OriHime is a beautiful fembot, or female humanoid robot, created by Kentaro Yoshifuji, a 4-year Engineering student at Waseda University. OriHime stands about two feet tall and had 24 degrees of freedom.
(Fembot Orihime video)
Design-wise he says he had no knowledge of humanoid robots, and didn’t take much interest in science fiction stories growing up. Everything except the servo motors had to be built from scratch through trial and error. Its face was kept simple on purpose, with eyes based on a feline. Rather than showing emotion through the face, which he admits looks a bit scary, the robot’s whole body conveys the operator’s mood. As a result, even a blank face begins to take on a certain character. He studied dancers and mimes at a festival and tried to incorporate the feeling of their movements into the robot.
SF writers have long warned about attachments to fembots. Consider the case of the mechanical bride, from Fritz Lieber's 1954 eponymous story:
Streamlined, smooth-working, absolutely noiseless, breath-takingly realistic. Each one is powered by thirty-seven midget electric motors, all completely noiseless, and is controlled by instructions, recorded on magnetic tape... The de luxe model is built to your specifications, has fifty different facial expressions...

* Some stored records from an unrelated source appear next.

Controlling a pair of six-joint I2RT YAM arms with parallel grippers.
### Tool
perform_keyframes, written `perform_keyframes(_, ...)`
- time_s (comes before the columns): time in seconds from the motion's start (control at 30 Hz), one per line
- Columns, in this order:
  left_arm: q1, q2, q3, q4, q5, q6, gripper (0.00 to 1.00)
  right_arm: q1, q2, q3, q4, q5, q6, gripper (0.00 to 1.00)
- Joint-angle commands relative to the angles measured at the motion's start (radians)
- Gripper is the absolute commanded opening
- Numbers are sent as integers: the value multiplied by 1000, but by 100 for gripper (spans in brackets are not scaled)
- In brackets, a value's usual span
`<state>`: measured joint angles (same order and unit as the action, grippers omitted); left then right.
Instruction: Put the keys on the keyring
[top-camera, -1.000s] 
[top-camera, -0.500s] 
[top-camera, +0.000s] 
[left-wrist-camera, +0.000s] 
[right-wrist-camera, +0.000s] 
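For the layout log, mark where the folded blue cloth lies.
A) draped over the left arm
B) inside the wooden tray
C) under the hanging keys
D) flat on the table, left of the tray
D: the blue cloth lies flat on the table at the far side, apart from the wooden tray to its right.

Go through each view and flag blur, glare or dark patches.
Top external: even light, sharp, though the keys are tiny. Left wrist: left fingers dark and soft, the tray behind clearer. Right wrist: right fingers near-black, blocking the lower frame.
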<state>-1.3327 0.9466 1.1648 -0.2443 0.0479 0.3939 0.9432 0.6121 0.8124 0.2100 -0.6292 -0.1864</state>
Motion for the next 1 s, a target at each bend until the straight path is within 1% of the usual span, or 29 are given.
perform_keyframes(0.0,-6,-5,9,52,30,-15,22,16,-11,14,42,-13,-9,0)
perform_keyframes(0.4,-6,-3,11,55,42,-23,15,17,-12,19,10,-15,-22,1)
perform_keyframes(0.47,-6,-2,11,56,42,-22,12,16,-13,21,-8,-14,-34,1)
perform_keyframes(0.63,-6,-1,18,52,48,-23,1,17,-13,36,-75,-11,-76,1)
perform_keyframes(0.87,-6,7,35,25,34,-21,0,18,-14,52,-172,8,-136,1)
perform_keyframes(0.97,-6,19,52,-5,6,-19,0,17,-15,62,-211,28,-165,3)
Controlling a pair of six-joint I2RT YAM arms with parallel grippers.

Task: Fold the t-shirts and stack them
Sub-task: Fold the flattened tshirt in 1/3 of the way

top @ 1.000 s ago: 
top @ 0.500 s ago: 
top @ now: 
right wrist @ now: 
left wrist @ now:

(Read more about the mechanical bride)
Several decades earlier, sf great Lester del Rey described a beautiful fembot called Helen O'Loy:
The Dillard people had performed a miracle and put all the works in a girl-modeled case. Even the plastic and rubberite face was designed for flexibility to express emotions, and she was complete with tear glands and taste buds, ready to simulate every human action, from breathing to pulling hair...
(Read more about del Rey's Helen O'Loy)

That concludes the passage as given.